*WHAT THE TASK REQUIRES*: From the line containing "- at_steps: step" down to the line containing "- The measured" in the records below, reproduce every line exactly, ends included, and omit all others.

-=-=-

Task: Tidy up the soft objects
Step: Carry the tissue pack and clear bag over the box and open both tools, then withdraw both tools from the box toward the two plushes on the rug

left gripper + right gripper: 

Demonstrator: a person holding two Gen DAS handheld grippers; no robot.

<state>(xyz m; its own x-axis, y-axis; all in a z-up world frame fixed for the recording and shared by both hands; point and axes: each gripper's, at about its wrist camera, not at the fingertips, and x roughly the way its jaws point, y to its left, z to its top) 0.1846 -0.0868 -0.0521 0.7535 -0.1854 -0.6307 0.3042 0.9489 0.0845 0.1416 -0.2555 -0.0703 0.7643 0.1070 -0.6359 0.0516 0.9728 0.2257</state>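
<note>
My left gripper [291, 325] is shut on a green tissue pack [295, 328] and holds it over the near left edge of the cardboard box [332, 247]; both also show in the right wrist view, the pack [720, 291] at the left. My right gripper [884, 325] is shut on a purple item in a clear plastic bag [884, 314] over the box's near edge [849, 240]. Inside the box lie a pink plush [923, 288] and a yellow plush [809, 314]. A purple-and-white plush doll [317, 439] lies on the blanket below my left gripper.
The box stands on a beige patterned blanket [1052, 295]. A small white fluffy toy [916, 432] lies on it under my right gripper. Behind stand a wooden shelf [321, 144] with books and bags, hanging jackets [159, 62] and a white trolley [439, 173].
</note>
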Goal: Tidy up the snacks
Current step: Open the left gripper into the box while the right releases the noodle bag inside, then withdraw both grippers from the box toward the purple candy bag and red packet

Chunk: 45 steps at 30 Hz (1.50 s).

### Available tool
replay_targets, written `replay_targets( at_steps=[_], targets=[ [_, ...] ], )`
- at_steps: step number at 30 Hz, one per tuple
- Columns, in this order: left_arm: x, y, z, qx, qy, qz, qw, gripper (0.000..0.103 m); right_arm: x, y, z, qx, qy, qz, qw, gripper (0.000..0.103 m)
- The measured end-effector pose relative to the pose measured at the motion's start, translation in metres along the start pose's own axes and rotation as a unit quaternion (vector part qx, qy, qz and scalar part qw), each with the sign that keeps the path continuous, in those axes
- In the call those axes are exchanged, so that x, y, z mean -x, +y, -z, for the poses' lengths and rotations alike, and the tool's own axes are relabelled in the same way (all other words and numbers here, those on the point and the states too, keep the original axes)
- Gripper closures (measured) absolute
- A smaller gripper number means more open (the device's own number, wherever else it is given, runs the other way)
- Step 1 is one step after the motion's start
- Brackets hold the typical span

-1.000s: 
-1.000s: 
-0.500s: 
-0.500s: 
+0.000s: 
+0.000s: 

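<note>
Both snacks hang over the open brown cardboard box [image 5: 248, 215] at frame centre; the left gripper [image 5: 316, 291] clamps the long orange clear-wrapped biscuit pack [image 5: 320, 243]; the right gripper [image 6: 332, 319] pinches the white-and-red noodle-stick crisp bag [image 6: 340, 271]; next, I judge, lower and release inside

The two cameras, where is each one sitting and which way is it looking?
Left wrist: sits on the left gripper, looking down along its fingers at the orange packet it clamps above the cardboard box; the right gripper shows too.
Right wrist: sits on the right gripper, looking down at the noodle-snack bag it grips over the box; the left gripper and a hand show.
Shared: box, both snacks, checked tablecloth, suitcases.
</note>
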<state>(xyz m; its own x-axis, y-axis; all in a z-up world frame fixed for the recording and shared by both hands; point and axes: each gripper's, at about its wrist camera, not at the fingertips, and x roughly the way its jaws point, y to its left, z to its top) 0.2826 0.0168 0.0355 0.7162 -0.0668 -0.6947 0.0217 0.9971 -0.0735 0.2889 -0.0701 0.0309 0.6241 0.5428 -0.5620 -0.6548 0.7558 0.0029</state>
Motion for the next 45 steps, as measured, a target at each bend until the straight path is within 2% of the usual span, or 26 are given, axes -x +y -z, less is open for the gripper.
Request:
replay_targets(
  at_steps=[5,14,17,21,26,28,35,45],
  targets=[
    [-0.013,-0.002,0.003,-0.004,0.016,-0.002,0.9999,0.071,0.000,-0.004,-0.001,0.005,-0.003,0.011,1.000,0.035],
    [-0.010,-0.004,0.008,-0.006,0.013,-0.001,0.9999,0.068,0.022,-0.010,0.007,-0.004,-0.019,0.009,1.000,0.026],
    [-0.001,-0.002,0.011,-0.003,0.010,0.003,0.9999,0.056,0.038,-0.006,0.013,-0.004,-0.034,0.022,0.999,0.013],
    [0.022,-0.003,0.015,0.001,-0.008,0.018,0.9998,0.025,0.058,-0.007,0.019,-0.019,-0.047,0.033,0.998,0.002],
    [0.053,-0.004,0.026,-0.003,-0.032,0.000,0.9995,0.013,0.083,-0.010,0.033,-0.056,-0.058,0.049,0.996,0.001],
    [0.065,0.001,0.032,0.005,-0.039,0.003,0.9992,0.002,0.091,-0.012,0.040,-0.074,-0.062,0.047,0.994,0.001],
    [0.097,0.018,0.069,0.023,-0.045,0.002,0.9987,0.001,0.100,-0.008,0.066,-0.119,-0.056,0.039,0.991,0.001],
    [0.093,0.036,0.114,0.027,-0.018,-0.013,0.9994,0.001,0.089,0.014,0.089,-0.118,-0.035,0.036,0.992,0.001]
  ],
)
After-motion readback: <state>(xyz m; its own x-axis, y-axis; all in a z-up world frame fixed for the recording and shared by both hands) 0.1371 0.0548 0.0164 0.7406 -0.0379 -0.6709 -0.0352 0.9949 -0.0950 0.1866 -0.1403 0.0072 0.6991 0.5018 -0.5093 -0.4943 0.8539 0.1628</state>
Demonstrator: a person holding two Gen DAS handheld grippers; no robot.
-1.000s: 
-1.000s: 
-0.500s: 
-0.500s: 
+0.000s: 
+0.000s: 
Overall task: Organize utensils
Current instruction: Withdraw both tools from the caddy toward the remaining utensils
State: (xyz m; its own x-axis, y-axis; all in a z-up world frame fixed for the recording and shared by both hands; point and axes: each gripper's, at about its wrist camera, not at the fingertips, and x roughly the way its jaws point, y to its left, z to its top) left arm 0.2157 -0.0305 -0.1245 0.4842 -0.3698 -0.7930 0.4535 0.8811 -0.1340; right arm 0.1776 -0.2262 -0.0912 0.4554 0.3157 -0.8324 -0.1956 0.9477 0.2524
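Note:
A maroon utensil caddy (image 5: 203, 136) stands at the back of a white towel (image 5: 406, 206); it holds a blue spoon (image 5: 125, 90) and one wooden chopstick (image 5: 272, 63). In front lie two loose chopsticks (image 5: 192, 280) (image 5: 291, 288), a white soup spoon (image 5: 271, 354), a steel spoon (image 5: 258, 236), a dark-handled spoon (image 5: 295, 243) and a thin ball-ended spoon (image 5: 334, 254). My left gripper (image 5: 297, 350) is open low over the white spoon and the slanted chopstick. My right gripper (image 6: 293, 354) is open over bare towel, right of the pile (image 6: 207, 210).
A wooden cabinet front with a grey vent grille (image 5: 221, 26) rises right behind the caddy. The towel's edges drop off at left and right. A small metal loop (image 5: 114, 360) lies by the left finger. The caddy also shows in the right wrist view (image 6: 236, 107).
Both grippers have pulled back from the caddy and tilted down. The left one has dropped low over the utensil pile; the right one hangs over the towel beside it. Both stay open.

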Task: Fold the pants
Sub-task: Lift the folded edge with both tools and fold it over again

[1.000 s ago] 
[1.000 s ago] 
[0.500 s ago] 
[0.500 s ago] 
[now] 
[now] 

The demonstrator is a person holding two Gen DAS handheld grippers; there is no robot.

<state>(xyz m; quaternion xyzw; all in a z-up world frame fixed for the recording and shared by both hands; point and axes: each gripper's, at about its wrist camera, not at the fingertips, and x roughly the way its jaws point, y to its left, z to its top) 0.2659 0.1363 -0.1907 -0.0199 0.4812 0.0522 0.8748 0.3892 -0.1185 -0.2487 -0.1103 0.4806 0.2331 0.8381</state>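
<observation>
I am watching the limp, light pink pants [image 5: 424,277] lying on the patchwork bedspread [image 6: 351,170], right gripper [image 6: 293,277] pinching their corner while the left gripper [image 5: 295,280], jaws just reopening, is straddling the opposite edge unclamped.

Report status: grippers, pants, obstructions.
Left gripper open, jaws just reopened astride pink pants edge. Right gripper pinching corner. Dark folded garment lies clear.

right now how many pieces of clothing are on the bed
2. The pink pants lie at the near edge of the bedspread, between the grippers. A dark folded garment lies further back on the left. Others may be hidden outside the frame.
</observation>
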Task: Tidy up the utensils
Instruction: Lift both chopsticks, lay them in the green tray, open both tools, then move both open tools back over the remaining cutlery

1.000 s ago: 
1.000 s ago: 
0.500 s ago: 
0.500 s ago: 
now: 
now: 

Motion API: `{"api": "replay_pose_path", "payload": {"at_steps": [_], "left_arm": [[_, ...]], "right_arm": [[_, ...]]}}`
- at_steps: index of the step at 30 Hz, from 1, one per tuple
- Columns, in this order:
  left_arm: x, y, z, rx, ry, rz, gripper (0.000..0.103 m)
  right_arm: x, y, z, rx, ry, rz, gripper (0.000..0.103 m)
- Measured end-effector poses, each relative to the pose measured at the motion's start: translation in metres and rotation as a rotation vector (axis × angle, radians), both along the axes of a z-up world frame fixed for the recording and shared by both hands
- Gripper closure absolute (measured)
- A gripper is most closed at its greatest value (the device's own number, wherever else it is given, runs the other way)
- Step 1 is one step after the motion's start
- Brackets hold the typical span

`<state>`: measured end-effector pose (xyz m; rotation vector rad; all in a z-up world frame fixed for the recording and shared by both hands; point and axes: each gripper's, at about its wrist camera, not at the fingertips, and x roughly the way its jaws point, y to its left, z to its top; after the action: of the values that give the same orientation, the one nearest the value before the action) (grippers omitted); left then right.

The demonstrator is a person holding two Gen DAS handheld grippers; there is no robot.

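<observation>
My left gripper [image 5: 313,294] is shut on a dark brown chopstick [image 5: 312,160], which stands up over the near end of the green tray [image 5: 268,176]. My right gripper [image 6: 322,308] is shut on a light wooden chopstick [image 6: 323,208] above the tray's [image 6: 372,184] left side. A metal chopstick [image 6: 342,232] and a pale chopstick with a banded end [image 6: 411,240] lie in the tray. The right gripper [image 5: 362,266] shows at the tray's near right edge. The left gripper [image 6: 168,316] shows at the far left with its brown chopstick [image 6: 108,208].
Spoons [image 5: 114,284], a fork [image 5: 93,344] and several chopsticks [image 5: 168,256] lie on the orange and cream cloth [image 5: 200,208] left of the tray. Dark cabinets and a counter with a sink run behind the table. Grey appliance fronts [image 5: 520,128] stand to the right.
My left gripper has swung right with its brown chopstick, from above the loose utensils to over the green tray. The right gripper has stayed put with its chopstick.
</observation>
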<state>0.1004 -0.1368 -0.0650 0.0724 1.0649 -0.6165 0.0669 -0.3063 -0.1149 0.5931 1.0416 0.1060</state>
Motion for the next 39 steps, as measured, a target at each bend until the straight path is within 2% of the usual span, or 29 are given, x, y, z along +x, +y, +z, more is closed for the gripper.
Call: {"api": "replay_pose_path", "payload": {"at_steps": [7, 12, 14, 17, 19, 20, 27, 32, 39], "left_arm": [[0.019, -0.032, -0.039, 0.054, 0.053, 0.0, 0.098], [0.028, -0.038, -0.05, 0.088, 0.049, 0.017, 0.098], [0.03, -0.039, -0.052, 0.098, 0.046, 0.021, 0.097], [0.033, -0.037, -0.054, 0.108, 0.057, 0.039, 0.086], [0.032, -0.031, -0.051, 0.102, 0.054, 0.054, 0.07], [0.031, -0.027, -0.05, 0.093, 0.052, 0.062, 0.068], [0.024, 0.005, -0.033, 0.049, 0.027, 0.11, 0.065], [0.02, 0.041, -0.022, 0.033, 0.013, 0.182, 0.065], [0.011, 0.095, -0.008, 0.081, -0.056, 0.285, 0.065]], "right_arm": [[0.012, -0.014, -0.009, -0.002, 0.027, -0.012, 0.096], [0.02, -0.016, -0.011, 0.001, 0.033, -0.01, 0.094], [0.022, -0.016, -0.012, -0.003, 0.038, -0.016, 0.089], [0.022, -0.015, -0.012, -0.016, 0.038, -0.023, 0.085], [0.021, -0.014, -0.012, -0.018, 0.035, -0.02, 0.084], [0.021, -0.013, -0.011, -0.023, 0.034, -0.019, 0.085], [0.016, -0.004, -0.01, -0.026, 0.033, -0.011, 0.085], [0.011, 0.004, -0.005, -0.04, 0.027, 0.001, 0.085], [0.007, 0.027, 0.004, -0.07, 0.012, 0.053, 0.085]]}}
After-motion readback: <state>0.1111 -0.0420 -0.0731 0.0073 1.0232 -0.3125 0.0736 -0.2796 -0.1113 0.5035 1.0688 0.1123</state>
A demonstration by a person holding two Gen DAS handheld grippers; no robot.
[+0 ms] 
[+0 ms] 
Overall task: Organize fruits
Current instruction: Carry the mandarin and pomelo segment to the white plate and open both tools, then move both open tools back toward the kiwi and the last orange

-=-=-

*ANSWER TO THIS TASK*:
- at_steps: step number at 30 Hz, one per tuple
- Columns, in this order: left_arm: x, y, z, qx, qy, qz, qw, gripper (0.000..0.103 m); right_arm: x, y, z, qx, qy, qz, qw, gripper (0.000..0.103 m)
- The measured end-effector pose relative to the pose measured at the motion's start, translation in metres along the start pose's own axes and rotation as a unit quaternion (vector part qx, qy, qz and scalar part qw), each with the sign that keeps the path continuous, in those axes

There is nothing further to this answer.